Weight Loss Secret: Stop Feeding Your Creepy Crawler Friends

By: Glen O. Hartman

Even in our sanitary, hygienic and antibiotic ridden environment, you may have uninvited guests. Not the human kind, but uninvited guests known as parasites and, they can be dangerous, unhealthy and cause fat and weight gain. You have a high probability or harboring these parasites: bacteria, worms, fungii, and viruses; in your bowel tract. These parasites cause disease, weight gain, and even dis-figurement as they enjoy the free meals you provide them. Did you know that some roundworms can lay 25,000 eggs every day? A very high percentage of obese people provide a home for these harmful organisms.
You can hardly avoid these parasites, there are some many types and kinds. You have heard some of the most common: pinworms, hookworms, roundworms, giardia, e-coli, candida (a yeast), liver flukes, trichinella, and salmonella. You are the ideal buffet meal for these little creepy crawlers. They love you! You have a nice warm and cozy colon, offer little resistance to their presence and you serve 3 meals a day. For a parasite, what's not to like? However, you eventually will manifest symptoms of parasite infection: constipation, abdominal pain, fat and weight gain, bulging belly, chronic tiredness, and excess gas and more.
Parasites are alien, gross and ugly. Can you imagine the reaction of the woman who was shown a 30 long tapeworm that the doctor had just removed from her intestine? Or, consider the reaction of a man in his twenties when the doctor pulled out a handful of roundworms 9-12 long out of his intestines still wiggling. Many doctors will testify that these examples are not unusual. If you can stand to look, you can see parasites in action in the videos shown on the authors site URL below.
The most common method of finding a pet parasite is to ingest it in the form of an egg case hidden in raw or undercooked pork, beef, or fish.
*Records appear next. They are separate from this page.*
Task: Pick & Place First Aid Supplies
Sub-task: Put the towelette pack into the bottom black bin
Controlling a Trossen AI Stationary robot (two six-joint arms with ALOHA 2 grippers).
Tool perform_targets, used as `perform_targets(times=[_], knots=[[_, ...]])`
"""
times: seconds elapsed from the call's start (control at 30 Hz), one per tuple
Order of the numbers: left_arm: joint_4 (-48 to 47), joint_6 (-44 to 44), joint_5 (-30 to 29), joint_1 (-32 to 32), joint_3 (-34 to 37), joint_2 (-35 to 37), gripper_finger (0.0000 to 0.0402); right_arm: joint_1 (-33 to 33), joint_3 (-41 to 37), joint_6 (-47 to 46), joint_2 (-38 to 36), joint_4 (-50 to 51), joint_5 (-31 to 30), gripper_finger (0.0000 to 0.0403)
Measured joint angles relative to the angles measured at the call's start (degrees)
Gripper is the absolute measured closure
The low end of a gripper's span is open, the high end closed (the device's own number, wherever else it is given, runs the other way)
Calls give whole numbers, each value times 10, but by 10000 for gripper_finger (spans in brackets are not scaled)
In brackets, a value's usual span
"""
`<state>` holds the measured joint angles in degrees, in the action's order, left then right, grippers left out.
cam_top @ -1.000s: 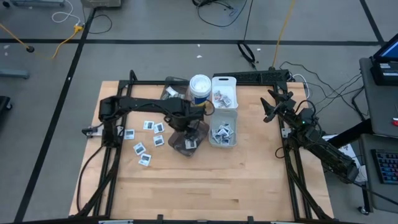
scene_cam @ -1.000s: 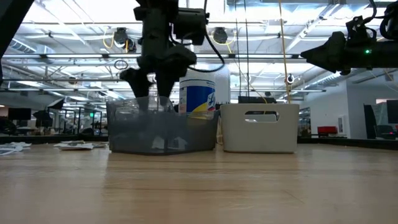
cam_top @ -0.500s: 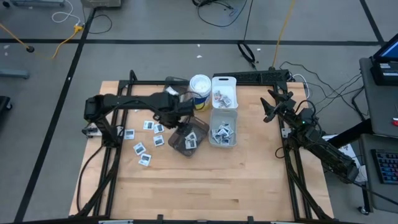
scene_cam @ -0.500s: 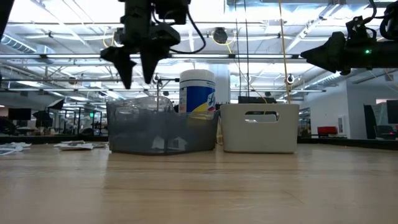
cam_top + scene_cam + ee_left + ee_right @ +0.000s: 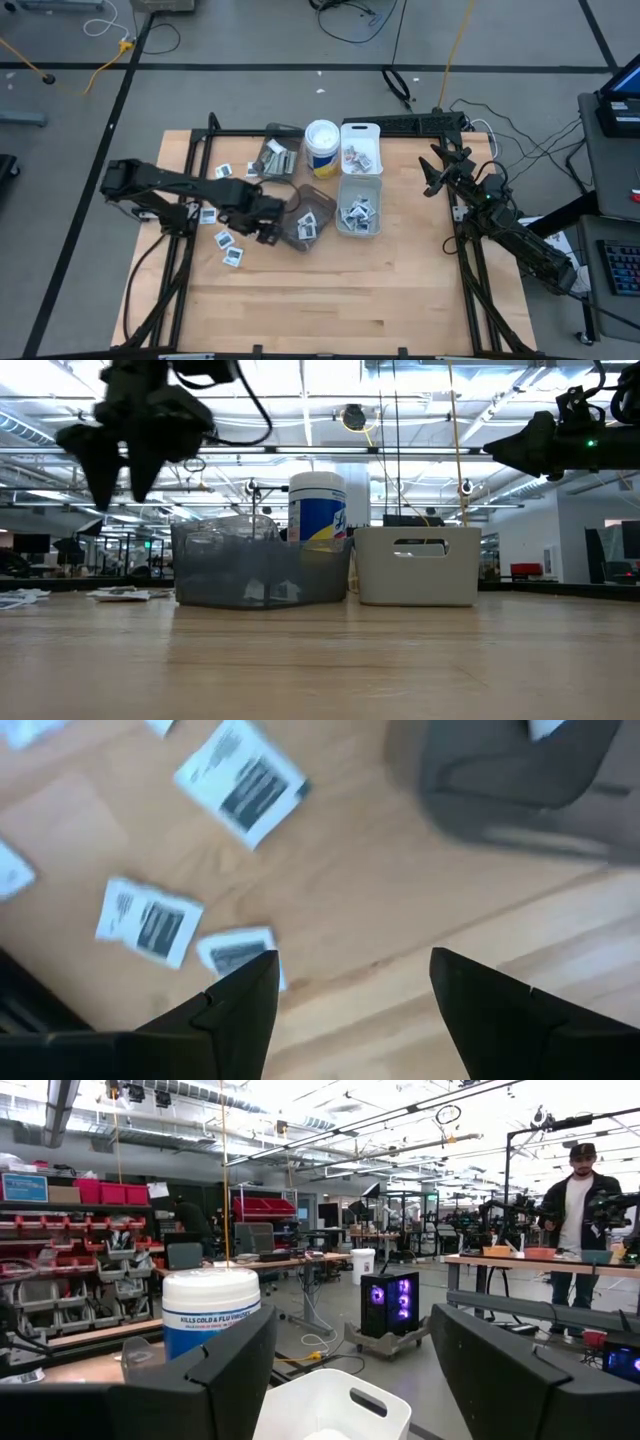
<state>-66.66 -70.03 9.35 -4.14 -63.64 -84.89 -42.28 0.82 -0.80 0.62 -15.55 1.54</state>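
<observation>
A white tub of wipes [image 5: 321, 147] with a blue and yellow label stands upright near the far edge of the wooden table [image 5: 330, 300]. Just to its right lies a white bin [image 5: 360, 148], and in front of that bin, touching it end to end, sits a second pale bin [image 5: 359, 205]. In front of the tub, a little to its left, rests a smoky grey bin [image 5: 305, 218]. Beside the tub on its left lies a smaller clear container [image 5: 275, 155], possibly tipped. A person [image 5: 578, 1230] stands far behind the tub, out in the room.
</observation>
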Motion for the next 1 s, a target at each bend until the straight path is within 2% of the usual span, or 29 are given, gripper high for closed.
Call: perform_targets(times=[0.27,0.5,0.63,1.0], knots=[[0,-77,1,-64,76,71,135,0,0,0,0,0,0,140],[-2,-131,7,-118,114,121,135,0,0,0,0,0,0,140],[7,-141,12,-132,137,125,135,0,0,0,0,0,0,140],[117,-146,17,-157,225,106,135,0,0,0,0,0,0,140]])
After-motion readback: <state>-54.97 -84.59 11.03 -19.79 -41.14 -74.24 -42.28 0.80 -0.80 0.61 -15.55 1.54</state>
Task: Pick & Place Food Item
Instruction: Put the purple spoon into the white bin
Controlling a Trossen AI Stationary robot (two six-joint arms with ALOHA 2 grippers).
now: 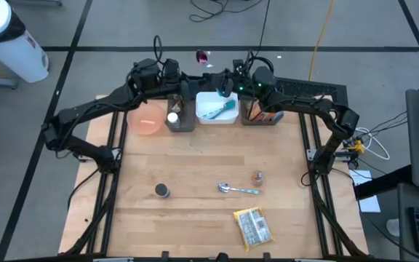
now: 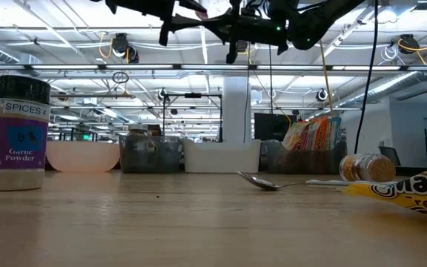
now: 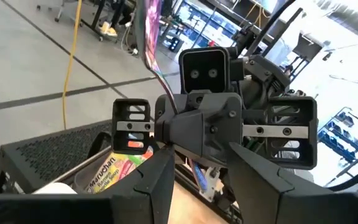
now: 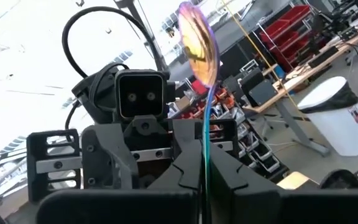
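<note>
The right gripper (image 4: 205,180) is clamped on an iridescent spoon (image 1: 203,56), raised over the white tray (image 1: 217,116). The left gripper (image 1: 195,89) faces it, half apart, empty. Below, well clear, the noodle packet (image 1: 253,226) lies untouched, so the placing seems hardly begun.

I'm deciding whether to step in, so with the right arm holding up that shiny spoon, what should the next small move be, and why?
Probably ease the left end effector forward around the stem of the spoon. The right end effector is shut on it, bowl up, above the back of the table. The left one faces it, open and empty, which suggests a handover.
</note>
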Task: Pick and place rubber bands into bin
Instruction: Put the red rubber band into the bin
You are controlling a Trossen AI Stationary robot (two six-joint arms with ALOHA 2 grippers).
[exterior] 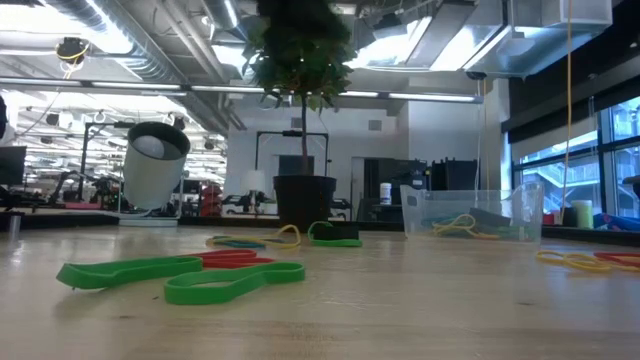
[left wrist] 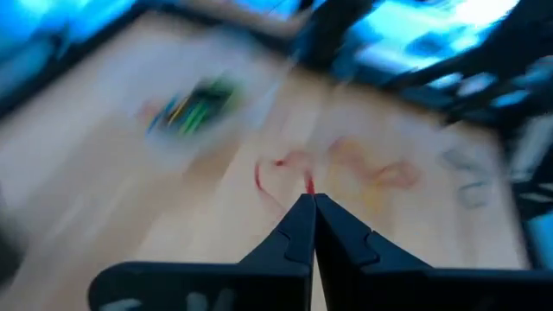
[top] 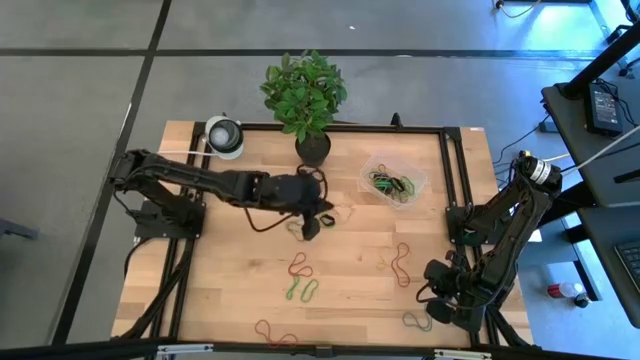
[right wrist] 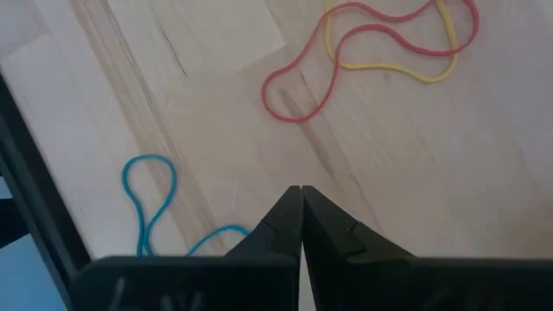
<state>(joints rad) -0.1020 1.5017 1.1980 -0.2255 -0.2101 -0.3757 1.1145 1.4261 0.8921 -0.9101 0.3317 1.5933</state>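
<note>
I have the left gripper (top: 311, 226) over the wooden table (top: 230, 290), just beside the black plant pot (top: 313, 147), fingers pressed together; its blurred view perhaps shows a red strand at the tips. The small clear plastic bin (top: 392, 176) beside the pot holds green and yellow rubber bands (top: 391, 185). The right gripper (right wrist: 300, 207) waits pinched together, well apart from the pot.

Left arm stretched across mid-table, left hand (top: 311, 226) pinched together, right arm folded, right hand (right wrist: 301, 200) likewise

red, green, yellow rubber bands (top: 301, 278)
</note>
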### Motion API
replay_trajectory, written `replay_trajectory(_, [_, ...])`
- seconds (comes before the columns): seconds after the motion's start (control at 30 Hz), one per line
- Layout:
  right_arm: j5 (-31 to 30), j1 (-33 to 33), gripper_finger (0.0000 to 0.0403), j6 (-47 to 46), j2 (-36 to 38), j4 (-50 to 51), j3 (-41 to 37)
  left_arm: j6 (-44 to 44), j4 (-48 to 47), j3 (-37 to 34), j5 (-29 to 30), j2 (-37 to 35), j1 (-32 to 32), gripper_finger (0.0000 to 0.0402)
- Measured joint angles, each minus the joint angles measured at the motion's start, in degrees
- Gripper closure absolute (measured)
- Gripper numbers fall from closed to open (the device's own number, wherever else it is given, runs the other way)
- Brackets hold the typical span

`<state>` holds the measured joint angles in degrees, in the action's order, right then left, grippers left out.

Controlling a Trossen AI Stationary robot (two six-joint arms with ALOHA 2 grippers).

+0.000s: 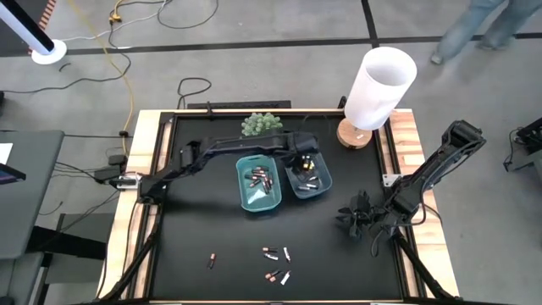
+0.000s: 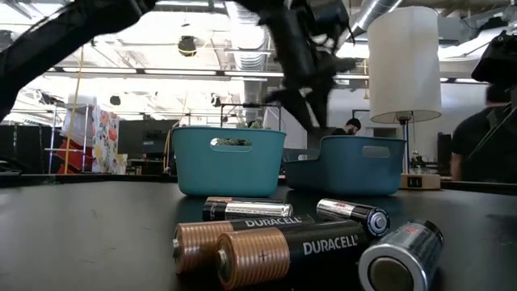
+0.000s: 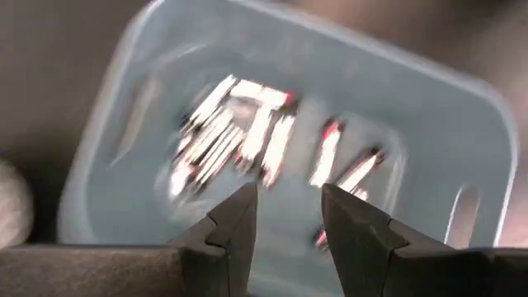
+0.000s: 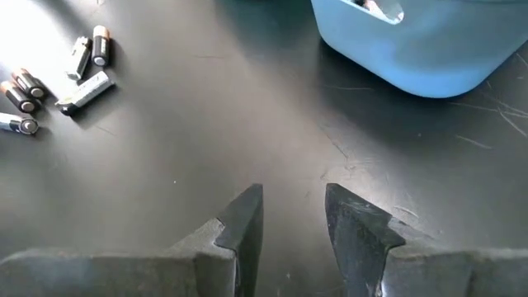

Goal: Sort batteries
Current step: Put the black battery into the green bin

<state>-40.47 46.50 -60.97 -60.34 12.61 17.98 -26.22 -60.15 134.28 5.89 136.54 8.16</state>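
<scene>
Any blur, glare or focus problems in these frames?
Left wrist view: batteries in the tray smear with motion blur. Low view: near batteries sharp, bright ceiling lights leave the arm a dark silhouette. High view: even light. Right wrist view: sharp, soft glare streak across the table.

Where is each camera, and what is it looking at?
High: above, looking down on both arms, the two trays and loose batteries.
Low: table height, batteries close, left arm above.
Left wrist: over the right tray, open left gripper.
Right wrist: over the table, open right gripper.
All show a tray.
</scene>
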Motion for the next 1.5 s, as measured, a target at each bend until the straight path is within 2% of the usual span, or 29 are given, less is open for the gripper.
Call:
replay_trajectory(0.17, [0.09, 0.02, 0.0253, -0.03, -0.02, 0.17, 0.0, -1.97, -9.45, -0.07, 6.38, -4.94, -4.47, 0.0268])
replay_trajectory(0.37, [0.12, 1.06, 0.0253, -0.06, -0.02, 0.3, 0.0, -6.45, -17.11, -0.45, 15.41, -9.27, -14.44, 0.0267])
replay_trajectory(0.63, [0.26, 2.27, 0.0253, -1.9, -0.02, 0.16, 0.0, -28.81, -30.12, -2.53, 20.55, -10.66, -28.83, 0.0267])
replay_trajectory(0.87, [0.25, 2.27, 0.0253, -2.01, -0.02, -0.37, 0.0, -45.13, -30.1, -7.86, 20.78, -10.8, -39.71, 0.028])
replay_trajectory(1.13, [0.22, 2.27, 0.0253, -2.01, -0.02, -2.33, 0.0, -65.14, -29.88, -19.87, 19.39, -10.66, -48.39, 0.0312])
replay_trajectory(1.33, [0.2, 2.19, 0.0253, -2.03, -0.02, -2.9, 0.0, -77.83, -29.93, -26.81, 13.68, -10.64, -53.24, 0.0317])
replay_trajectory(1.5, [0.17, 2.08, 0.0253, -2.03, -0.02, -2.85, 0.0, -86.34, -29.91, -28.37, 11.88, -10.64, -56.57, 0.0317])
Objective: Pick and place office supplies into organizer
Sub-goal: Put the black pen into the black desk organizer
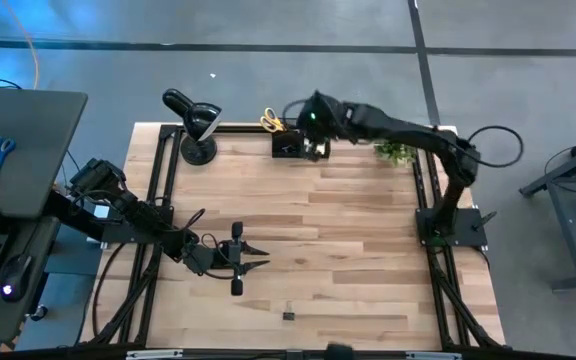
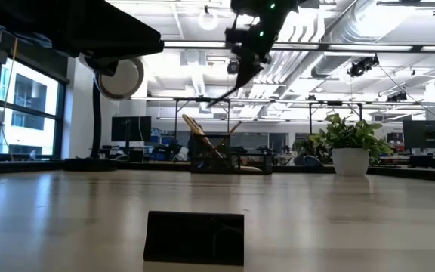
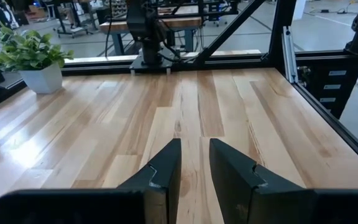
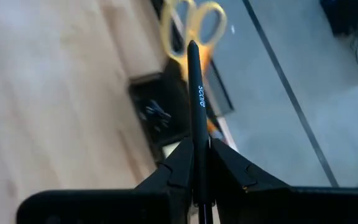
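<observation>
The black organizer (image 1: 289,144) stands at the table's far edge, and yellow scissor handles (image 1: 269,120) stick out at its far-left corner. In the right wrist view the organizer (image 4: 157,115) lies below the pen, with the scissor handles (image 4: 191,25) beyond it. My right gripper (image 4: 197,148) hovers above the organizer (image 2: 217,160), shut on a black pen (image 4: 195,87). A black binder clip (image 1: 289,315) rests on the table near the front edge. My left gripper (image 3: 194,171) waits open, low over the table's left near part (image 1: 248,255). My right gripper pinches the black pen between its two fingers at the pen's rear part (image 4: 199,142), and the pen lies along the fingers, running out past their tips. Seen from the low view, the pen (image 2: 221,94) slants down from the gripper toward the organizer, lifted clear.
A black desk lamp (image 1: 196,122) stands left of the organizer. A small potted plant (image 1: 396,152) sits to its right at the far edge. The binder clip (image 2: 195,238) is close in the low view. Bare wood (image 1: 348,230) fills the table's middle.
</observation>
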You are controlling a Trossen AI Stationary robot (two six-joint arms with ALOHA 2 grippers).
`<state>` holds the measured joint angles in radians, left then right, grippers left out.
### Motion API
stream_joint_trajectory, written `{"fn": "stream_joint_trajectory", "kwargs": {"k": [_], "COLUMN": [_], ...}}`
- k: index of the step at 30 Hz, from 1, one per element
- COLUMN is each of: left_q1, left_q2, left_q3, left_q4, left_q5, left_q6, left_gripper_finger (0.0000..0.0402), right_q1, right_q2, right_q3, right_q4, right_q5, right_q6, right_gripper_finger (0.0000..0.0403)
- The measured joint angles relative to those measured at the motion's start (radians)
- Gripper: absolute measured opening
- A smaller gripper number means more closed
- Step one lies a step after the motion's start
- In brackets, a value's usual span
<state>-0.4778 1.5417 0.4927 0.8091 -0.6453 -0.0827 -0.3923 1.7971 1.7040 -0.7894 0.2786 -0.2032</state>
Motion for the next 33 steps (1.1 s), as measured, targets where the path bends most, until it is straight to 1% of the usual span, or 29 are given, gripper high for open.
{"fn": "stream_joint_trajectory", "kwargs": {"k": [4,8,15,16,19,21,27,30,33], "left_q1": [0.0,0.0,0.0,0.0,0.0,0.0,0.0,0.0,0.001], "left_q2": [0.0,0.0,0.0,0.0,0.0,0.0,0.0,0.0,0.0], "left_q3": [0.0,0.0,0.0,0.0,0.0,0.0,0.0,0.0,0.0], "left_q4": [-0.009,-0.035,-0.035,-0.035,-0.036,-0.036,-0.036,-0.029,-0.011], "left_q5": [-0.001,-0.002,-0.002,-0.002,-0.002,-0.001,0.001,0.0,-0.001], "left_q6": [-0.005,-0.034,-0.053,-0.053,-0.053,-0.056,-0.051,-0.024,0.002], "left_gripper_finger": [0.0074,0.0074,0.0074,0.0074,0.0074,0.0074,0.0074,0.0074,0.0074], "right_q1": [-0.064,-0.112,-0.153,-0.156,-0.166,-0.17,-0.176,-0.175,-0.17], "right_q2": [0.121,0.251,0.471,0.49,0.48,0.475,0.478,0.48,0.48], "right_q3": [0.159,0.339,0.643,0.655,0.591,0.577,0.592,0.605,0.605], "right_q4": [-0.122,-0.236,-0.487,-0.503,-0.476,-0.486,-0.478,-0.472,-0.46], "right_q5": [-0.004,-0.041,-0.072,-0.077,-0.076,-0.078,-0.11,-0.157,-0.178], "right_q6": [-0.015,-0.042,-0.067,-0.067,-0.088,-0.088,-0.067,-0.067,-0.067], "right_gripper_finger": [0.0028,0.0028,0.0028,0.0028,0.0028,0.0028,0.0029,0.0041,0.0065]}}
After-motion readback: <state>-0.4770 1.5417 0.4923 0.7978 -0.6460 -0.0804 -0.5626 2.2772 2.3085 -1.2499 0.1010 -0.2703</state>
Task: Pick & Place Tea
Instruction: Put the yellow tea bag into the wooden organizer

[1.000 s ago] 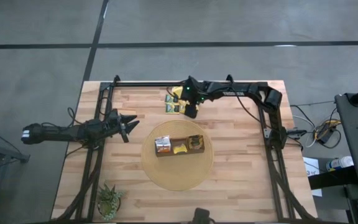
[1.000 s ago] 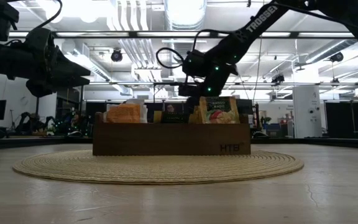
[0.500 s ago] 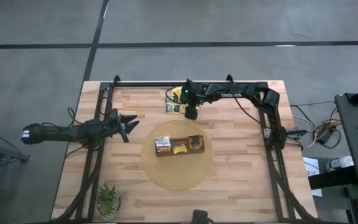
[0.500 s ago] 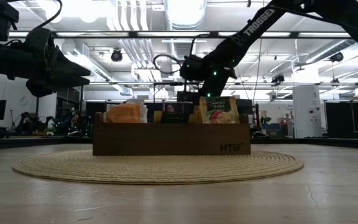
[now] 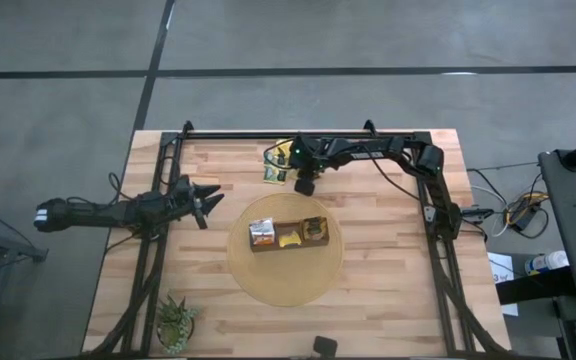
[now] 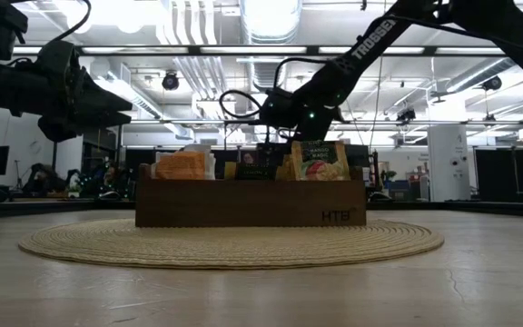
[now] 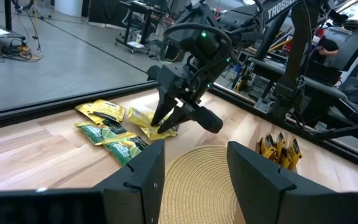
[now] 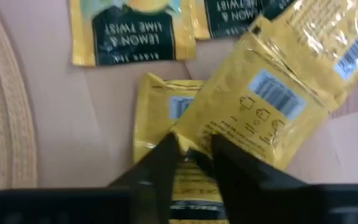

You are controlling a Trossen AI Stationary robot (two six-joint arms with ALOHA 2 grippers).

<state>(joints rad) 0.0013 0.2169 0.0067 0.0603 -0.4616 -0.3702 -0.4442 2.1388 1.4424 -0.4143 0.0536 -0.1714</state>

Or, you could drink water contaminated with giardia or other parasites. Also, many animals and their feces carry parasites. In any case, once parasites enter your mouth, they move on through your stomach and into your colon. There they hatch, grow, reproduce, and form a colony. Now you have a colony of alien invaders sucking up nutrition meant for your body.
Much of the waste from parasites is toxic to the human body. Their toxic waste can make you sick, nauseous, or even be life threatening in the extreme. Parasites commonly enter the mouth via dirty hands or contaminated or undercooked pork, beef, fish and other foods. E-coli and salmonella are two examples of this mechanism. The parasite in adult or egg form pass from the mouth, through the stomach, and into the colon. There, the eggs hatch, grow and reproduce. The incoming adult parasites thrive. Some parasites lay 25,000 eggs daily. Altogether, adult parasites reproduce rapidly to form a colony. As the colony grows, its toxic waste plus other "junk" we ingest forms a plaque on the colon walls and lining. This plaque contains toxic parasite waste. The body tries to prevent the spread of poisons by laying down a barrier layer of fat. As plaque accumulates on intestinal walls, more barrier body fat is deposited.
This aforementioned plaque buildup is something relatively new in the world of medicine and human anatomy. Its danger is compounded since the 1960s by the newer synthetic foods, shelf life preservatives, additives, dyes, and chemically enhanced foods we eat today - the "junk" referred to earlier. Much of our daily processed food intake is hostile and nutritionally dead bearing little resemblance to that food which nourished our ancestors. The average American does not get enough fiber to eliminate all waste buildup in our bowel tracts. Our bodies cope with this influx of waste and "junk" by adding layers of fat. Eventually we become obese as our bodies contend with parasites, their waste buildup, plaqueing, and consequent barrier fat deposition.
Obesity is rampant in America today. Research data indicates a very high proportion of overweight and obese people do have some form of parasitic infection. The purpose of this article is to create an awareness that parasitic infestations of your bowel system can cause weight gain. In fact, maintaining your colon health could lead to significant fat and weight loss. A healthy colon does not have parasites.
Maintaining colon health should be an extension of the maintenance planning we do for our dental, cardiovascular, and immune system health. We have the research data, the medicines and the treatment protocol to cure parasite infestations. However, all of this is of no value, if you are not parasite aware. Like exercise, diet, portion control and increasing metabolism, parasite control is important to weight loss and the elimination of a fat loss secret.